También se espera una mayor colaboración con plataformas que permiten aprovechar excedentes, así como espacios específicos dentro de los establecimientos para promover estos productos. Estas demandas reflejan un cambio en el comportamiento del consumidor, que busca activamente participar en la reducción del desperdicio.

El consumidor ya no es pasivo: exige soluciones y premia a quienes las aplican.

Soluciones tecnológicas y el papel de toda la cadena alimentaria

La aparición de herramientas digitales está reforzando la idea de que los supermercados son clave para reducir el desperdicio alimentario según los consumidores. Plataformas que conectan excedentes con entidades sociales están facilitando una gestión más eficiente.

Estas soluciones permiten mejorar la trazabilidad, reducir costes y simplificar procesos, eliminando barreras que hasta ahora dificultaban la donación de alimentos. Además, el problema del desperdicio no se limita a la distribución. Los hogares concentran cerca del 40 % de los alimentos que se tiran, lo que amplía el foco de actuación a toda la cadena.

La legislación y las políticas públicas también juegan un papel clave, reforzando la necesidad de actuar de forma coordinada entre empresas, administraciones y ciudadanos.

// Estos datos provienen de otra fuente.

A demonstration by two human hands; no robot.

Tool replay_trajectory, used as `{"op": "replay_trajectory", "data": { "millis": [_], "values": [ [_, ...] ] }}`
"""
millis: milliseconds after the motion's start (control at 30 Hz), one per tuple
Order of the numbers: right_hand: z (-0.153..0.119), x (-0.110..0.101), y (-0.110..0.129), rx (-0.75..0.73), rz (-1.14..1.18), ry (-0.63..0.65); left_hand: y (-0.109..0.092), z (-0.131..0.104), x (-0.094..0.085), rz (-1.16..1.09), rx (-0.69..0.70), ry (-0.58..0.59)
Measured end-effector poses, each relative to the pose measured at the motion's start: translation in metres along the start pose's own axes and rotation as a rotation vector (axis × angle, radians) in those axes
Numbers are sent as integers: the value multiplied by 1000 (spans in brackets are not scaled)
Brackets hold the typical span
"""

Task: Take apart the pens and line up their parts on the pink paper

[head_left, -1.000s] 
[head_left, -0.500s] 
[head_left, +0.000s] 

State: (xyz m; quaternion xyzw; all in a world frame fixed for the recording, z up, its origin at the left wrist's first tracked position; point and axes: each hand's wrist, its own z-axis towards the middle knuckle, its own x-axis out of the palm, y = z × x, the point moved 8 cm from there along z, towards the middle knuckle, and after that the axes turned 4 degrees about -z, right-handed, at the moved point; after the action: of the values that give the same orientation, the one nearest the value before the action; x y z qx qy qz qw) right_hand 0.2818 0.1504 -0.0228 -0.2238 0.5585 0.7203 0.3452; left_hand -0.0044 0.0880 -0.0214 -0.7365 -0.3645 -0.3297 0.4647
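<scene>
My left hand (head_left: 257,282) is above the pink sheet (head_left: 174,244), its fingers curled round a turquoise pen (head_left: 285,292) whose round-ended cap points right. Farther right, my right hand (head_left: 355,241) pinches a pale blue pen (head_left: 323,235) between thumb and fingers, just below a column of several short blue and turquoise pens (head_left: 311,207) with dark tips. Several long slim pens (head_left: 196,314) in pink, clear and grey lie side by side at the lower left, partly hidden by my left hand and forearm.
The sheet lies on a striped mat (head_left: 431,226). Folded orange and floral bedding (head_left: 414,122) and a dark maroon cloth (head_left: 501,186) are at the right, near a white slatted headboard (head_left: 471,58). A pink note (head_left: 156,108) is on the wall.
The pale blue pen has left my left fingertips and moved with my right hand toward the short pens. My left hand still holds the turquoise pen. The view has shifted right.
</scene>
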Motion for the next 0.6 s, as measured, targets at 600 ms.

Reducir el desperdicio alimentario requiere una acción conjunta en todos los niveles del sistema.

La tecnología está revolucionando la gestión de excedentes mediante aplicaciones que conectan tiendas con entidades sociales. Estas herramientas digitales optimizan la logística, la higiene y trazabilidad, permitiendo que productos perfectamente consumibles no acaben nunca en la basura.

El reto final involucra también a los hogares, donde se tira gran parte de la comida. Solo una estrategia coordinada entre empresas, leyes y ciudadanos permitirá reducir drásticamente este grave problema estructural.

Los supermercados son clave para reducir el desperdicio alimentario según los consumidores y su papel será determinante en los próximos años. La presión del consumidor está acelerando un cambio que transformará la forma en la que gestionamos los alimentos.